Work order >> All of the entries must be duplicated exactly.

(Data excerpts)
○ ○ ○ ○ ○

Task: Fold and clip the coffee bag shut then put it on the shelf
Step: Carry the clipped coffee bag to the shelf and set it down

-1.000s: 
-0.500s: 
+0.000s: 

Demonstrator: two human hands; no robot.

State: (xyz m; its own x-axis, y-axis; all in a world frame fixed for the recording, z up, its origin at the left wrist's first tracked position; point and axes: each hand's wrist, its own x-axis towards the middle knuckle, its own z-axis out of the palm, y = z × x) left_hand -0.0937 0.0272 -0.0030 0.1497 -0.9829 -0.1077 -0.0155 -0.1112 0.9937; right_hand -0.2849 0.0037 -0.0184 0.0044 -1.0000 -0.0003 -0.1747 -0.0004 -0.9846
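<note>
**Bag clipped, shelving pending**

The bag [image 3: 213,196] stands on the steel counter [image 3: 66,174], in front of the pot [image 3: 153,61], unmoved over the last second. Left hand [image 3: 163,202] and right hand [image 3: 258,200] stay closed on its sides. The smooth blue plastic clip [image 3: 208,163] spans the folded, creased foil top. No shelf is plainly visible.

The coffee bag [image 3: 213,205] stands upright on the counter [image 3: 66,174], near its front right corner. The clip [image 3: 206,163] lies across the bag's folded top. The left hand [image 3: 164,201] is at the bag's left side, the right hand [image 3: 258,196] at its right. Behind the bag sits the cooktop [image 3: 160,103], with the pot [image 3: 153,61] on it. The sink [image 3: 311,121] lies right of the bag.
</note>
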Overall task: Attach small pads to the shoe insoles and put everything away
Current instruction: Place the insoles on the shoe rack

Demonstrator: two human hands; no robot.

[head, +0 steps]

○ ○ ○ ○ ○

Solution to the exercise >>
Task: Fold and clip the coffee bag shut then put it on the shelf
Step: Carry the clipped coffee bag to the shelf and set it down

-1.000s: 
-0.500s: 
+0.000s: 

Demonstrator: two human hands; no robot.

State: (xyz m; its own x-axis, y-axis; all in a world frame fixed for the recording, z up, its origin at the left wrist's first tracked position; point and axes: each hand's wrist, its own x-axis towards the middle knuckle, its own z-axis out of the palm, y = z × x) left_hand -0.0937 0.0272 -0.0030 0.1497 -0.9829 -0.1077 -0.0155 -0.1112 0.9937; right_hand -0.2849 0.0037 -0.0184 0.0044 -1.0000 -0.0003 -0.1747 -0.0004 -0.9846
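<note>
**Bag clipped, shelving pending**

The bag [image 3: 213,196] stands on the steel counter [image 3: 66,174], in front of the pot [image 3: 153,61], unmoved over the last second. Left hand [image 3: 163,202] and right hand [image 3: 258,200] stay closed on its sides. The smooth blue plastic clip [image 3: 208,163] spans the folded, creased foil top. No shelf is plainly visible.

The coffee bag [image 3: 213,205] stands upright on the counter [image 3: 66,174], near its front right corner. The clip [image 3: 206,163] lies across the bag's folded top. The left hand [image 3: 164,201] is at the bag's left side, the right hand [image 3: 258,196] at its right. Behind the bag sits the cooktop [image 3: 160,103], with the pot [image 3: 153,61] on it. The sink [image 3: 311,121] lies right of the bag.
</note>
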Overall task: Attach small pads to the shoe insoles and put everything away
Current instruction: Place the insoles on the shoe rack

Demonstrator: two human hands; no robot.

[head, +0 steps]

The output is now finished.